* _About this exercise_
Look at each line of the listing. Copy those that hold the string "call".
□ □ □ □
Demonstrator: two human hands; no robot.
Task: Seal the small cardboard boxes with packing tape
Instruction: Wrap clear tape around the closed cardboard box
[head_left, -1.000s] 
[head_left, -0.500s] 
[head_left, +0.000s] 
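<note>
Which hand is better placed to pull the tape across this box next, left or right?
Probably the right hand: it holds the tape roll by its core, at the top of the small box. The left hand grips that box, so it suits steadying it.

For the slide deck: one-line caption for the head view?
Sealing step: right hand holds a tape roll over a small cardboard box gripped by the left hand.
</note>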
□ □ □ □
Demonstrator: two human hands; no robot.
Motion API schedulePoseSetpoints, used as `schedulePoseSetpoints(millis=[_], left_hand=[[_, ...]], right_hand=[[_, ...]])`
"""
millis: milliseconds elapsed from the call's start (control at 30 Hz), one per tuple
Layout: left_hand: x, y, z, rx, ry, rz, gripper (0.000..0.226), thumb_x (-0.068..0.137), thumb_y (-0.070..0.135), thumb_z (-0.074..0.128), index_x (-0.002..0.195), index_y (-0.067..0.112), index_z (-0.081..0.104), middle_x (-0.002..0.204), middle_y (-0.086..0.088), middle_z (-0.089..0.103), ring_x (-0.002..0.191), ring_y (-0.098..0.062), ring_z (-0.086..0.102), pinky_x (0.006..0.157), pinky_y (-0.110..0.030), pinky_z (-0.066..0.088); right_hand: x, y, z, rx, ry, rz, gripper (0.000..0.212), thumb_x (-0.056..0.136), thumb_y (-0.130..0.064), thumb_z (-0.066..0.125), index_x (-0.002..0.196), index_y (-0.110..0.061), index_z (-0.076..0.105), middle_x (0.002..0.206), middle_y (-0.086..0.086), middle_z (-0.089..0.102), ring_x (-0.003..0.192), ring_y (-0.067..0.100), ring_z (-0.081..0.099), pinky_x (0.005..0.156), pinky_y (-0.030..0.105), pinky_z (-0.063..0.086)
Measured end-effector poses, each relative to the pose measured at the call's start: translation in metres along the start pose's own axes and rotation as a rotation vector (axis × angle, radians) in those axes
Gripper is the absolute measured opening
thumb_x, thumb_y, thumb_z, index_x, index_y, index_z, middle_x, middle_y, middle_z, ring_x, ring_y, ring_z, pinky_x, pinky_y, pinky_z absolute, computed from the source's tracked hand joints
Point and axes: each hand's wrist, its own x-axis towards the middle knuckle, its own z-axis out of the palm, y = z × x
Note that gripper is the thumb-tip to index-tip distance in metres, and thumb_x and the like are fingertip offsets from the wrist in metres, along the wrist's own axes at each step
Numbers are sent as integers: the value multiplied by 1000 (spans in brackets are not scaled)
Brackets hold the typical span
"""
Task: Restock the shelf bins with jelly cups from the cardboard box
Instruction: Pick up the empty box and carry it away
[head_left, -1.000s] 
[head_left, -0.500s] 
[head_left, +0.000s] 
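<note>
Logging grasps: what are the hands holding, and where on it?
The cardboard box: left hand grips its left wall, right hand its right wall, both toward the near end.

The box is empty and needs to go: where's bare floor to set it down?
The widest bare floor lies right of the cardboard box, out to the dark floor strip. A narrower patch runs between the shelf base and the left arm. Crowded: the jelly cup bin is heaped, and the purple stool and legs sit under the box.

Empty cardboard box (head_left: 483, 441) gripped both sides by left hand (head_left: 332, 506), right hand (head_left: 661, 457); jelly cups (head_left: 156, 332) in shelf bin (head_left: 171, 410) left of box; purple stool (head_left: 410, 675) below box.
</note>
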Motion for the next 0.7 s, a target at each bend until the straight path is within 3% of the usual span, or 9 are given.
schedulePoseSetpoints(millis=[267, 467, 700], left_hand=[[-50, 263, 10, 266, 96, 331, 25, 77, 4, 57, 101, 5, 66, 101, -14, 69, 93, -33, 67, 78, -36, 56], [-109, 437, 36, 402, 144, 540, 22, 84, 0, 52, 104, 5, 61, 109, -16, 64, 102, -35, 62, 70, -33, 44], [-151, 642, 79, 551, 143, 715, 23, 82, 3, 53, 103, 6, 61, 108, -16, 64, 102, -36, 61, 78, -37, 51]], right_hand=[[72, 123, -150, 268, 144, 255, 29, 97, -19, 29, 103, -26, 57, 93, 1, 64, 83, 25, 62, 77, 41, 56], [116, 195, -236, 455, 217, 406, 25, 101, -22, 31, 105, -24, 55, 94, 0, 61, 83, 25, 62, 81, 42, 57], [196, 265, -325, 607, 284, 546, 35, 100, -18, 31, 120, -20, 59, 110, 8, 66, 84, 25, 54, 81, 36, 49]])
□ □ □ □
* _Exercise result_
millis: milliseconds elapsed from the call's start (control at 30 Hz), one per tuple
Measured end-effector poses, each relative to the pose measured at the call's start: translation in metres along the start pose's own axes and rotation as a rotation vector (axis × angle, radians) in those axes

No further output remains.